UCHIDA Tatsuru, Tocqueville, democracy

『街場のアメリカ論』内田樹NTT出版、2005年、ISBN:475714119X)を読み始める。

「過去のあらゆる精神的な遺産は、ここにおいて規範的なものにまで高められる。しかも孔子は、そのすべてを伝統の創始者としての周公に帰した。そして孔子自身は、自らを『述べて作らざる』ものと規定する。孔子は、そのような伝統の価値体系である『文』の、祖述者たることに甘んじようとする。しかし実は、このように無主体的な主体の自覚のうちにこそ、創造の秘密があったのである。伝統は運動をもつものでなければならない。運動は、原点への回帰を通じて、その歴史的可能性を確かめる。その回帰と創造の限りない運動の上に、伝統は生きてゆくのである」(白川静孔子伝』、中公文庫、2003年、p115-116)p102-103

アメリカにはしかしこれが要らない。国家の起源における「栄光」といったようなものを〈失われたあの頃には…〉というかたちで想像的に再構築しなくてもよい、つまりは「伝統」を遡及的に創造しなくてもすむ例外的な国家がアメリカなのだ、と内田氏はいう。
むろんそれはアメリカ人が、神話や伝説に無縁な人たちであるという意味ではない。むしろ彼らは歴史をもたない分だけ「物語」に弱い。そのために相応しくない「代表」を権力の座に据えてしまうことも少なくない。しかし、彼らの統治システムは、権力の集中を許さず、被統治者=多数による支配を徹底している。たとえ彼らがその愚かさから「間違い」を犯しても、それがもたらす災厄は最小限になるように、はじめから制度化されている、というのである。
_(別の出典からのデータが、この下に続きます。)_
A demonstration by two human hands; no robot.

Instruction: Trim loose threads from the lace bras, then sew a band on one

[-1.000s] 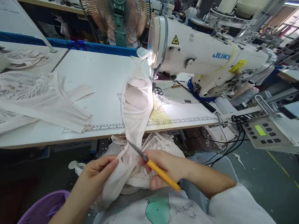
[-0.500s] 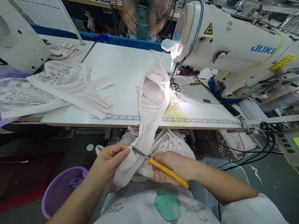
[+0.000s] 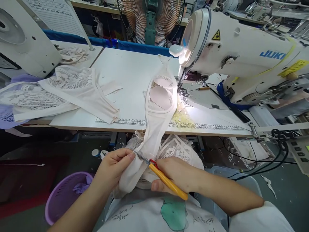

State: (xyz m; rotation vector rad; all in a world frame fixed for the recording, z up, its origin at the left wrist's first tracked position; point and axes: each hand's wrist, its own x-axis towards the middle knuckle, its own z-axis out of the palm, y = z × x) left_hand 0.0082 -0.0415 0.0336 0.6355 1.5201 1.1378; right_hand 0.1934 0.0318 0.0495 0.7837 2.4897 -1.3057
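We count one left hand and one right hand, two in all, with one orange-handled tool and one bra. We see at least two lace pieces, overlapping so that their exact number is unclear. We make it two white machines, one fan, one printed sheet, one ruler scale, one warning triangle and one purple basket. We find several black cables, too tangled to number.

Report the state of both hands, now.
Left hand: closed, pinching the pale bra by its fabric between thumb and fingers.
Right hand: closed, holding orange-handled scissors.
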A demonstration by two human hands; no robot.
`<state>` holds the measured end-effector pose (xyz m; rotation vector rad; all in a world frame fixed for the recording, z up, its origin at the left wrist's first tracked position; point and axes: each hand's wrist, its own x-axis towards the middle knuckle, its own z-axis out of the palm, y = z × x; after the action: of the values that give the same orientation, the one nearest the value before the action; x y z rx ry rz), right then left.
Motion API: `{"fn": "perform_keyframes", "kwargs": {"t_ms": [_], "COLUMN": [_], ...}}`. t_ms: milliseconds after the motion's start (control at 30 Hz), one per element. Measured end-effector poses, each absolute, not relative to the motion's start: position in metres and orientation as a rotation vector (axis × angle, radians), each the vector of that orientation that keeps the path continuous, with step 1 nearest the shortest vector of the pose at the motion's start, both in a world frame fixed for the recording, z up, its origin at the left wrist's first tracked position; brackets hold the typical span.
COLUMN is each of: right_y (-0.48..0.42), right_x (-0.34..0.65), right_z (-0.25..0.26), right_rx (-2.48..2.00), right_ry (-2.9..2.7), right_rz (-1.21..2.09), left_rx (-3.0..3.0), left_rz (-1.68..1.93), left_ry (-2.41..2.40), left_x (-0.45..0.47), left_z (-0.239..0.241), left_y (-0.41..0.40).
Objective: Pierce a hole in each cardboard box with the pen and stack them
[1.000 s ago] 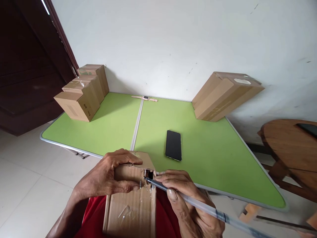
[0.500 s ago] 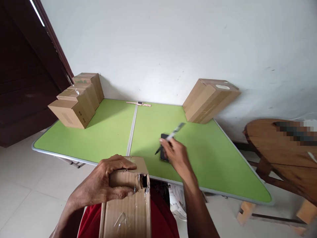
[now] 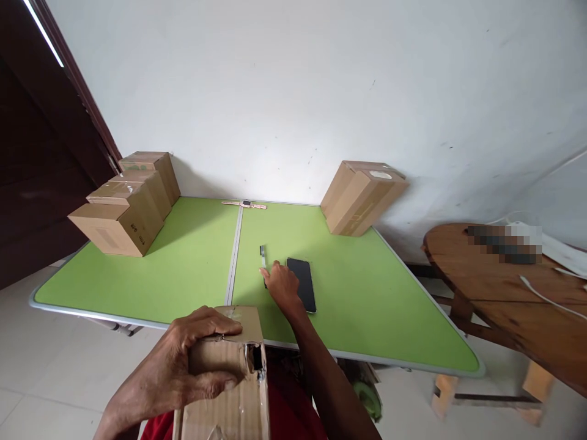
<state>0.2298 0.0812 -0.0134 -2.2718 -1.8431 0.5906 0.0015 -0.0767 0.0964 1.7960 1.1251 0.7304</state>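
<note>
Green table [image 3: 183, 269] bears 3 cartons [image 3: 123, 208] at its left, while nearer the left hand [image 3: 183, 366] clamps the torn-cornered cardboard box [image 3: 229, 403] over the lap, and the right hand [image 3: 284, 287] lies on the pen [image 3: 263, 256] beside the phone [image 3: 302, 284], grip unclear, seemingly a setting-down step that calls for freeing those fingers.

Three cardboard boxes [image 3: 121, 208] sit at the green table's [image 3: 192, 263] far left; a tilted box [image 3: 362, 197] leans on the wall. A watch [image 3: 244, 204] lies at the far edge, a phone [image 3: 303, 287] midway.
</note>
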Motion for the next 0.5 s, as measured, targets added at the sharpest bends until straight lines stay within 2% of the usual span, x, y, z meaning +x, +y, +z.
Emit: {"fn": "perform_keyframes", "kwargs": {"t_ms": [200,500], "right_y": [0.029,0.040], "right_x": [0.263,0.288], "right_z": [-0.020,-0.038], "right_rx": [-2.455,-2.279], "right_ry": [-1.544,-1.274], "right_rz": [0.381,0.709], "left_rx": [1.824,1.779], "left_rz": [0.738,0.741], "left_ry": [1.106,1.056], "left_x": [0.000,-0.007], "left_z": [0.097,0.090], "left_y": [-0.077,-0.075]}}
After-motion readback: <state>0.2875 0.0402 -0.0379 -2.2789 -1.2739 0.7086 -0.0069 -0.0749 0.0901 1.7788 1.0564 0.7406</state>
 アメリカの有権者は表面的なポピュラリティに惑わされて適性を欠いた統治者を選んでしまう彼ら自身の「愚かさ」を勘定に入れてその統治システムを構築しているのです。アメリカの有権者たちは、統治者はしばしば「廉直でもないし、能力もない」ということを熟知しているのです。ですから、統治者についての問題は、いかにして賢明で有徳な政治家に統治を託すかではなく、いかにして愚鈍で無能な統治者が社会にもたらすネガティヴな効果を最小化するかに焦点化されているのです。p108-109

利益を増やすことよりも損害を少なくしようとすること。アメリカでは「改善」は問題にならない。なぜなら建国の当初においてすでにそれは「理想」であったから。最初から理想を実現させている国家にとっては、「今よりよい国になる」ことよりも「今より悪い国にならない」ことが課題であり、そのための制度の整備こそが肝要だったのだ、と。